A mechanistic study on mouse models of Huntington’s disease led by scientists at the University of Rochester Medical Center (URMC) reinforces the potential of therapies that target glia—support cells critical for neuronal health and function in the brain. Myelin-encased neuronal projections make up the outer white matter of the brain. Glial cells called “oligodendroglia” produce this myelin. Defects in the specialization or differentiation of oligodendroglia into mature myelin causes the fatal, hereditary white matter disorder called Huntington’s disease.

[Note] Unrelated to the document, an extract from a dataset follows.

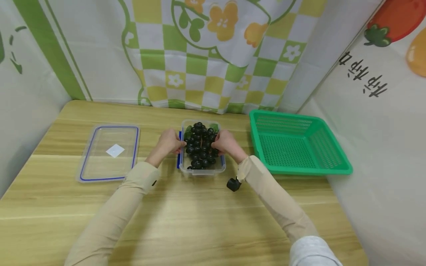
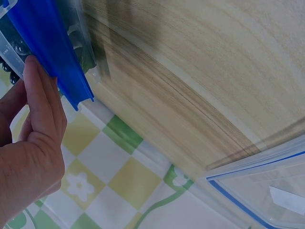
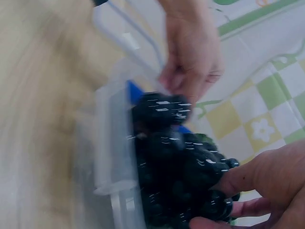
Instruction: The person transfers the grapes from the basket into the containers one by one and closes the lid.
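A clear plastic food container point(image 1: 203, 172) with blue side latches stands on the table, filled by a bunch of dark grapes point(image 1: 199, 151) with green leaves. At its left side my left hand point(image 1: 169, 142) pinches the rim, thumb over the grapes and fingers outside by the blue latch point(image 2: 50, 50). From the right, my right hand point(image 1: 227, 143) grips the edge of the bunch; in the right wrist view its thumb and fingers point(image 3: 243, 181) are around some grapes. Some of its fingertips are hidden behind the fruit.
A clear lid point(image 1: 110, 162) with a blue seal and a white label lies flat on the left. On the right stands a green plastic basket point(image 1: 299, 171). A patterned curtain point(image 1: 203, 66) hangs along the table's back edge.
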Demonstrator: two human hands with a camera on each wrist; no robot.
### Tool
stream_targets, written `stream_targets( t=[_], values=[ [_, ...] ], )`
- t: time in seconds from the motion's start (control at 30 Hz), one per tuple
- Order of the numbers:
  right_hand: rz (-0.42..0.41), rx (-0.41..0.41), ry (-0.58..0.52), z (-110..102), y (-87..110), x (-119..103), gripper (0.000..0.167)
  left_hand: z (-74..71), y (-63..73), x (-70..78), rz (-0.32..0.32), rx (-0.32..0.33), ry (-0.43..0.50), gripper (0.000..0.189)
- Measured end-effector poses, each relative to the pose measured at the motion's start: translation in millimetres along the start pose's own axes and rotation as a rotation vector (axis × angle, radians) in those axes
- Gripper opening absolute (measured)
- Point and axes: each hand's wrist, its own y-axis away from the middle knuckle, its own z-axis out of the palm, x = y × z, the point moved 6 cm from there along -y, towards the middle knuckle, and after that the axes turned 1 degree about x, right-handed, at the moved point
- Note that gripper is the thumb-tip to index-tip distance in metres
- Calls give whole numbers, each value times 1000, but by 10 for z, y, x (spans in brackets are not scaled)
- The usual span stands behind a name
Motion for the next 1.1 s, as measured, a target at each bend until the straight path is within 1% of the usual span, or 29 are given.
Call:
stream_targets(
  t=[0.13, 0.2, 0.23, 0.3, 0.33, 0.37, 0.4, 0.43, 0.47, 0.5, 0.57, 0.6, 0.63, 0.67, 0.7, 0.83, 0.9, 1.0, 1.03, 1.1],
  values=[
    [-78, 51, 111, -2, 41, -30, 30, -10, 12, 16, -4, 2, 7, 21],
    [-90, 66, 124, -6, 49, -36, 25, -15, 14, 22, -9, 0, 10, 22],
    [-91, 68, 118, -8, 48, -33, 26, -17, 24, 28, -12, -3, 15, 21],
    [-77, 60, 82, -7, 51, -4, 18, -11, 23, 25, -20, -12, 28, 21],
    [-64, 44, 52, -7, 55, 14, 14, -8, 21, 21, -24, -17, 35, 20],
    [-48, 25, 20, -6, 58, 36, 13, -3, 12, 14, -29, -22, 40, 20],
    [-31, 5, -13, -8, 64, 56, 15, 1, 6, 5, -33, -27, 47, 19],
    [-10, -21, -65, -9, 68, 82, 20, 4, -1, 0, -29, -31, 52, 19],
    [11, -40, -116, -18, 75, 106, 29, 9, -14, -13, -32, -32, 52, 19],
    [28, -49, -161, -35, 78, 127, 32, 6, -15, -18, -37, -30, 48, 20],
    [48, -42, -239, -79, 72, 169, 32, 4, -22, -30, -40, -22, 46, 20],
    [48, -30, -265, -102, 67, 192, 29, 0, -18, -32, -39, -18, 44, 21],
    [47, -19, -289, -121, 59, 214, 23, -7, -11, -34, -39, -13, 41, 21],
    [41, -3, -294, -138, 48, 235, 15, -13, -5, -40, -43, -8, 40, 21],
    [35, 8, -292, -146, 38, 257, 12, -18, 0, -42, -40, -4, 41, 21],
    [39, -2, -245, -111, -5, 340, 27, -31, 30, -26, -12, 5, 39, 21],
    [52, 0, -223, -85, -22, 375, 25, -27, 44, -14, -1, 2, 42, 21],
    [84, 5, -230, -56, -44, 407, 14, -14, 46, -14, -5, -4, 52, 21],
    [95, 4, -235, -51, -48, 414, 14, -11, 45, -14, -6, -5, 52, 21],
    [114, 1, -242, -57, -52, 432, 20, -4, 34, -8, -12, -1, 51, 21]
  ],
)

However, Huntington’s disease has long been considered a neuronal disease because demyelination leads to the death of medium spiny motor neurons, which is ultimately responsible for the progressive clinical hallmarks of the disease: involuntary movements, impaired motor coordination, cognitive decline, depression, and psychosis.
The new study led by neurologist Steven Goldman, MD, PhD, published in the journal Cell Reports, takes a closer look at the role of defects in oligodendrocyte progenitor cells (OPC) in the maintenance of myelin in adult animal models of Huntington’s disease (“A TCF7L2-responsive suppression of both homeostatic and compensatory remyelination in Huntington disease mice”). OPCs supply the brain with a constant source of oligodendrocytes, which in turn refresh myelin insulations on neurons.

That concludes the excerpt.